### What you are asked to do:
Copy each line in the data that includes the word "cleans".

### Records from a data collection:

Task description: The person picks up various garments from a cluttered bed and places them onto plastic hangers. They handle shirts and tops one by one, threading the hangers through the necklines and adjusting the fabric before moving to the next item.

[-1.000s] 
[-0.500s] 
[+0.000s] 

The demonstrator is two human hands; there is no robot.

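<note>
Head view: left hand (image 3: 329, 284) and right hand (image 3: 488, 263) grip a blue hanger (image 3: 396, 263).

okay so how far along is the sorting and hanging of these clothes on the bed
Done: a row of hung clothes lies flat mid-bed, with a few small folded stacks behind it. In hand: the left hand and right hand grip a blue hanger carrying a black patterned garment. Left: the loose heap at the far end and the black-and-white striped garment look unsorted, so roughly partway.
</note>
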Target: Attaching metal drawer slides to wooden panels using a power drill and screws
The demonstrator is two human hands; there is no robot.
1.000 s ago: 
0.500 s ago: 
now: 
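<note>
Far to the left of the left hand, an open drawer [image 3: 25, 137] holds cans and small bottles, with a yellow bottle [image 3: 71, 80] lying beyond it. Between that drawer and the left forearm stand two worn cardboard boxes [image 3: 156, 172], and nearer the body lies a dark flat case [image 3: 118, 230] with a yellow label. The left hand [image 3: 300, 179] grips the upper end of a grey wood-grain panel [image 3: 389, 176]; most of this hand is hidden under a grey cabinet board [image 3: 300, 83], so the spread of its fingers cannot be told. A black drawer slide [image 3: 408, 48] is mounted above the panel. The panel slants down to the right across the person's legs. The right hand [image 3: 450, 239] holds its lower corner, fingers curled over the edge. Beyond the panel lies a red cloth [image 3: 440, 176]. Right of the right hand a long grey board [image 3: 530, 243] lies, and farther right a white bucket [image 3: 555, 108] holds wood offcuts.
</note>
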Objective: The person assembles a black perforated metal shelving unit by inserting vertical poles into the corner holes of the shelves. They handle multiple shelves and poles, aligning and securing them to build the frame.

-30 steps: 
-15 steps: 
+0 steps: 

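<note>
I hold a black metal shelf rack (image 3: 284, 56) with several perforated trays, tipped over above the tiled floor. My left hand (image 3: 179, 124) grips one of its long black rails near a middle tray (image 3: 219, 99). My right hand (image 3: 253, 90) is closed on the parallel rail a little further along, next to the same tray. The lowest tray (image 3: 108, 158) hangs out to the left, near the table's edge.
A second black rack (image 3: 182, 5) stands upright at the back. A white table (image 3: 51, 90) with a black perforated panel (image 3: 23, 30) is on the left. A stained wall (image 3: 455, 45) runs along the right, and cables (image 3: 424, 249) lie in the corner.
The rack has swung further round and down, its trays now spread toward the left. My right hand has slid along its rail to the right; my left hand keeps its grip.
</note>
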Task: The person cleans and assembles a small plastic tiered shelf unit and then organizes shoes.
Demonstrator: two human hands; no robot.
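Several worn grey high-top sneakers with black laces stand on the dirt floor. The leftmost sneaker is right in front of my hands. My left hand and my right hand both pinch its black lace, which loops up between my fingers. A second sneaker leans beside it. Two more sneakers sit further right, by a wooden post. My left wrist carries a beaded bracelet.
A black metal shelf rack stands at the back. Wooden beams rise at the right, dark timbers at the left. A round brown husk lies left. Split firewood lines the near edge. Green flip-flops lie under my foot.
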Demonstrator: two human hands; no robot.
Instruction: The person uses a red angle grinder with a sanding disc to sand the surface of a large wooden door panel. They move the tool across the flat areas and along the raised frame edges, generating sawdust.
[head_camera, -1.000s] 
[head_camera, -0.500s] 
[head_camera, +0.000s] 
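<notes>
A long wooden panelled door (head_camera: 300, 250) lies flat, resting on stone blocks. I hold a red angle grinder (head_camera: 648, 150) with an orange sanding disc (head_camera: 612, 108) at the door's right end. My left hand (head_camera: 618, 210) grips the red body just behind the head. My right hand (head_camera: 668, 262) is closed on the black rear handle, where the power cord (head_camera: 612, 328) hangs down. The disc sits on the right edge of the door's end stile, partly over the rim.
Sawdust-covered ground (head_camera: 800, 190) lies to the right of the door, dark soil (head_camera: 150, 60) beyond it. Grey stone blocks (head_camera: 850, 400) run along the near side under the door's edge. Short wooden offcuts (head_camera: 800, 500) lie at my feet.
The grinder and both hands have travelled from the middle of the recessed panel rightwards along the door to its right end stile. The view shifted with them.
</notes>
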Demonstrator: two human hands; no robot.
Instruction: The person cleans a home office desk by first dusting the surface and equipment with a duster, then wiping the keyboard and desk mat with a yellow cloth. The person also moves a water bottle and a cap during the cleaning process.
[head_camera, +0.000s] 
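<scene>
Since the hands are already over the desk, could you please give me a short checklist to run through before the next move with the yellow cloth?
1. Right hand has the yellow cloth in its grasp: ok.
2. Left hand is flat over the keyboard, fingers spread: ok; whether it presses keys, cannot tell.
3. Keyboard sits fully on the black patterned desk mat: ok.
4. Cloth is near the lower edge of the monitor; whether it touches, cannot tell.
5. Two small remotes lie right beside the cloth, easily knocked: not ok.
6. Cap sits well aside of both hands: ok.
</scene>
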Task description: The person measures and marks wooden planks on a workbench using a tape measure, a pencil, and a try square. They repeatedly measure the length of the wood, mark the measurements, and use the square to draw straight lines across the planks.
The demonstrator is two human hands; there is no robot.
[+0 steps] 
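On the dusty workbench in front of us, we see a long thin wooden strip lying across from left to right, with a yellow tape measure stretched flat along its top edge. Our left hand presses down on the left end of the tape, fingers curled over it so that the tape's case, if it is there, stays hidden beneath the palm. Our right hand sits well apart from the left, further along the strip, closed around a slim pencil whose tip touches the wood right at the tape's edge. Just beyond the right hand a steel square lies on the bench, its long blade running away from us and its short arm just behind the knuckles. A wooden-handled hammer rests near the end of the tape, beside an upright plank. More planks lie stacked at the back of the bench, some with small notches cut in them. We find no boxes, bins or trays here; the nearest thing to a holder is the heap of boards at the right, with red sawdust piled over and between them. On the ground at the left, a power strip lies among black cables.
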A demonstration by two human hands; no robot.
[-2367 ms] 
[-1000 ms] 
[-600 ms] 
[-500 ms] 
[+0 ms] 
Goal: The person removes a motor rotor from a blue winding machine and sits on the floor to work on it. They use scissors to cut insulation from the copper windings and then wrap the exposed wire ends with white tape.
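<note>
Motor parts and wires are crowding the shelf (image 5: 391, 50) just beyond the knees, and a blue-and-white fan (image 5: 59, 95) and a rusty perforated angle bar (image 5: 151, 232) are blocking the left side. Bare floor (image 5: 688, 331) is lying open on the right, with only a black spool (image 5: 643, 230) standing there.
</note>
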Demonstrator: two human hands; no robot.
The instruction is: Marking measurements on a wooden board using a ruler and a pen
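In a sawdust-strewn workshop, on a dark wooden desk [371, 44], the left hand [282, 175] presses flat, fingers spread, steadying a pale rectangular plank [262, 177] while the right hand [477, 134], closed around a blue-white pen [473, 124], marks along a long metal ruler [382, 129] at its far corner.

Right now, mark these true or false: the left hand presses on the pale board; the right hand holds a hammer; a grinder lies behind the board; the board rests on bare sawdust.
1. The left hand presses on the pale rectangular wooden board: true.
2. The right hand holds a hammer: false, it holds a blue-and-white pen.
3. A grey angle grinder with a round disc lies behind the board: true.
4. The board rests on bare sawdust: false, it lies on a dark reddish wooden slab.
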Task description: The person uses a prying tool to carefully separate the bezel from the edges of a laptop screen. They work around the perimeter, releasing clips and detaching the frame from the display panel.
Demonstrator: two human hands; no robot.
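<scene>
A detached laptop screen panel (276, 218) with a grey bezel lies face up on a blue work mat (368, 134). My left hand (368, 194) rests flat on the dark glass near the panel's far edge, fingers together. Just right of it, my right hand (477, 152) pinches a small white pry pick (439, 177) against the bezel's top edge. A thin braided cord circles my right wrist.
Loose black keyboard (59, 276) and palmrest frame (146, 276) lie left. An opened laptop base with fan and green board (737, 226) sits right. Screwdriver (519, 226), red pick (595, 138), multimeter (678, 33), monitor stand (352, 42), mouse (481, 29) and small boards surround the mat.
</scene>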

### Result of this exercise:
Task: The person cleans and assembles a small plastic tiered shelf unit and then organizes shoes.
Instruction: The person cleans a home office desk by first dusting the surface and equipment with a duster, then wiping the keyboard and desk mat with a yellow cloth. The person also moves a water bottle and a cap during the cleaning process.

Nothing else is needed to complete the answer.